Try it:
A bare number is the expected answer: the count of lines in the records that contain the word "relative".

Task inputs:
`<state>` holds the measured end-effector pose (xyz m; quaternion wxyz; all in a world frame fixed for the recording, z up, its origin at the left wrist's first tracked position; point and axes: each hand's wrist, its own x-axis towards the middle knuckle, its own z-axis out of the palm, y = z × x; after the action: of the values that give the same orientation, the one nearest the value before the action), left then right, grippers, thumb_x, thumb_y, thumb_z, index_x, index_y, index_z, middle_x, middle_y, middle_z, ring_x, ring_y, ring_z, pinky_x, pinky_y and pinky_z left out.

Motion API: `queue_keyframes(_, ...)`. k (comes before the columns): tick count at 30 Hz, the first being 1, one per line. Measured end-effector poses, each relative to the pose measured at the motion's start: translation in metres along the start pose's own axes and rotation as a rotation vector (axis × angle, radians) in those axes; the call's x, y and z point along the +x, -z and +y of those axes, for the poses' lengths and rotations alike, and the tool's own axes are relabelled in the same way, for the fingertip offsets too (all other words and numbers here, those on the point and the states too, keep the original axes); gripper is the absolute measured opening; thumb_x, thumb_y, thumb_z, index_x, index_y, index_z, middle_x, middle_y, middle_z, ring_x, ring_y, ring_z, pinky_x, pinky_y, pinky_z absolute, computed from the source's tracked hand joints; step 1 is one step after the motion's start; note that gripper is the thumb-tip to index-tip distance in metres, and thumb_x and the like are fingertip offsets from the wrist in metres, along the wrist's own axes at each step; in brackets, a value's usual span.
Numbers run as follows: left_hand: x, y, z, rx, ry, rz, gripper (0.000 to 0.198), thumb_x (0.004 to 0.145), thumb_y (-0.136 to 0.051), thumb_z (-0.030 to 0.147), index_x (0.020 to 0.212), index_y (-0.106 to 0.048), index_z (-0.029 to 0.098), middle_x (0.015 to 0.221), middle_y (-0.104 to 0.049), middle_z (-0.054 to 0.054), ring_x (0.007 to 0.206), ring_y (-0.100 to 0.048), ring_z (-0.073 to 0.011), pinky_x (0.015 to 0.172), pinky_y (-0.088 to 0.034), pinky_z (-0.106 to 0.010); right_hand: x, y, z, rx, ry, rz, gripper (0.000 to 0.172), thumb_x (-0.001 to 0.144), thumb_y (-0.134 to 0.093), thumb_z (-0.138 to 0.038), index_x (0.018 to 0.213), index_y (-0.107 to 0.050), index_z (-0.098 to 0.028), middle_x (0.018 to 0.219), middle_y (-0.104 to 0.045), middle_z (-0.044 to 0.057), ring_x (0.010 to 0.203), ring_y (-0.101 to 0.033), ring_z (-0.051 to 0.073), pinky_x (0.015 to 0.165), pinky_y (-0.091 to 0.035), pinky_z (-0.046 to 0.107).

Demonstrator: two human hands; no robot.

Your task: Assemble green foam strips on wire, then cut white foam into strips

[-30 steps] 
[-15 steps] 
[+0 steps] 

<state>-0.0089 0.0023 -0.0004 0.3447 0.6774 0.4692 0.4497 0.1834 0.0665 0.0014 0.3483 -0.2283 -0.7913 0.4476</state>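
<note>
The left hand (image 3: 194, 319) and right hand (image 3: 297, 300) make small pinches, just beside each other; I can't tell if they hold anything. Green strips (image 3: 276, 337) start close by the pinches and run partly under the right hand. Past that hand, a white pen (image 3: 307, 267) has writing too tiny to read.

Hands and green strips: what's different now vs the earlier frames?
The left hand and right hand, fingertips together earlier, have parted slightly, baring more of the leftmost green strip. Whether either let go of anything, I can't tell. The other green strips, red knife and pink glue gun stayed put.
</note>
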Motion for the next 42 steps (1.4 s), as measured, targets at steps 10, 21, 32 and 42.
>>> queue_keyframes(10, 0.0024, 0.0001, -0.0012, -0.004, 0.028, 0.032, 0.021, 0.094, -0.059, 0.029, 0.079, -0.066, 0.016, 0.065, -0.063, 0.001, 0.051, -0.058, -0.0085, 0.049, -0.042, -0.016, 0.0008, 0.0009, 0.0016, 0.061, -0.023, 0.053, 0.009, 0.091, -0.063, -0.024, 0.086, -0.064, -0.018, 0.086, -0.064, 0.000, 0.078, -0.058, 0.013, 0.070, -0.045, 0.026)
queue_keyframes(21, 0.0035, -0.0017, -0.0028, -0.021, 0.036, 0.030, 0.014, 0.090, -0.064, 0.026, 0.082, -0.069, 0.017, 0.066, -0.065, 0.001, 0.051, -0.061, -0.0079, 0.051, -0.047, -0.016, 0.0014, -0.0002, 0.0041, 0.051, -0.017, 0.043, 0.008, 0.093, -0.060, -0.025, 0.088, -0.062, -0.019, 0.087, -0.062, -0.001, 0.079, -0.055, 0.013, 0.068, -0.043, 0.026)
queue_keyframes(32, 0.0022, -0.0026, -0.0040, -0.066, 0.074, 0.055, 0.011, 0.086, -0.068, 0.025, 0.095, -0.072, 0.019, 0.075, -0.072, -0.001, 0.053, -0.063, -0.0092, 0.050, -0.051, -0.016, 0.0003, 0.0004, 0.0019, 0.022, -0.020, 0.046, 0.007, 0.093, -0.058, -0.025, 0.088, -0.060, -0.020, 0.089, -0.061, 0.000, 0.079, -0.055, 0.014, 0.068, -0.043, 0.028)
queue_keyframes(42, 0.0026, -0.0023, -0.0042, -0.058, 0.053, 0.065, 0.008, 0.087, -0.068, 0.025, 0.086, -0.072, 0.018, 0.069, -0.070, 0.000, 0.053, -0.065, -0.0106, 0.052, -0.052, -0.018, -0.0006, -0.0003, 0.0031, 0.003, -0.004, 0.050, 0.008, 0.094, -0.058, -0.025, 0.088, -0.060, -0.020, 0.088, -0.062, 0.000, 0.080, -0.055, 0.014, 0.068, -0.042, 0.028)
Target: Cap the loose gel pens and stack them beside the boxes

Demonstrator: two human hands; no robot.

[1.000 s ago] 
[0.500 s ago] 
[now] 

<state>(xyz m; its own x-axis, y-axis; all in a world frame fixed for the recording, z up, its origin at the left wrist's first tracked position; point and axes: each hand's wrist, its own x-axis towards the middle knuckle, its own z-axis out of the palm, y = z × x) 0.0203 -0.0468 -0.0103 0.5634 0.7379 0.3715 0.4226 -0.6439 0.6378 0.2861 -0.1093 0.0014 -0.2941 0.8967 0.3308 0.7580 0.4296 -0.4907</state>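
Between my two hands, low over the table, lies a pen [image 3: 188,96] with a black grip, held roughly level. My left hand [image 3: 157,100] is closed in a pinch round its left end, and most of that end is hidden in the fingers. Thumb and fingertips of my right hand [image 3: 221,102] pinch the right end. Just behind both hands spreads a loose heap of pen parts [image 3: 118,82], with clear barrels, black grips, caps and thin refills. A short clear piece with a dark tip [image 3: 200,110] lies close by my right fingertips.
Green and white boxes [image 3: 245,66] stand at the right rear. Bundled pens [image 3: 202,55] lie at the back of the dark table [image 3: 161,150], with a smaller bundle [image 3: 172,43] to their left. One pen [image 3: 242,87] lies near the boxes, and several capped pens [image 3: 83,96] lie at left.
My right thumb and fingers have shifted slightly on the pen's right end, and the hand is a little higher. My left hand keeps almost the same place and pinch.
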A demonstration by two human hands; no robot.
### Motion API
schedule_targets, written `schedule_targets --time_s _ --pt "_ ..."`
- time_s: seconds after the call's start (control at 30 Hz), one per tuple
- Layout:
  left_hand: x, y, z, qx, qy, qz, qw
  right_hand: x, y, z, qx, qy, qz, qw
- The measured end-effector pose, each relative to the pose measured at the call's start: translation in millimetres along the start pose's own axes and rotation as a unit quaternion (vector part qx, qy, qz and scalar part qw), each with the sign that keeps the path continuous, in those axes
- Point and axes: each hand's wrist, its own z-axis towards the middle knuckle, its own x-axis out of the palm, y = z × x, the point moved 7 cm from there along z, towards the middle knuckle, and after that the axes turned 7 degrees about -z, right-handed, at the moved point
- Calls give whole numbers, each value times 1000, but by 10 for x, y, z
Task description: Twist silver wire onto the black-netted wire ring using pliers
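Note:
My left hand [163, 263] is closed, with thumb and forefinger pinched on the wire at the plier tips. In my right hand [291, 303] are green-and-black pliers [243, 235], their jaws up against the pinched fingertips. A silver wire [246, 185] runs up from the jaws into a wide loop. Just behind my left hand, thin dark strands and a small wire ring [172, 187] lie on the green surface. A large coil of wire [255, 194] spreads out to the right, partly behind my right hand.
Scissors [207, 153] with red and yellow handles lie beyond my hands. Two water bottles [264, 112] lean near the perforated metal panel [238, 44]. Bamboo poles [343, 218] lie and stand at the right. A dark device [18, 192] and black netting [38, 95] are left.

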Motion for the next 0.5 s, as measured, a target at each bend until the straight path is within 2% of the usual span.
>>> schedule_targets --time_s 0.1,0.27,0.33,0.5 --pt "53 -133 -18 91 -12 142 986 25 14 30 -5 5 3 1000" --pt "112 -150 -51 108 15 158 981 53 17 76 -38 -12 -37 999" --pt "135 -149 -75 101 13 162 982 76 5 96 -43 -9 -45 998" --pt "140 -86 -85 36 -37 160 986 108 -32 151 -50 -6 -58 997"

Completed task:
2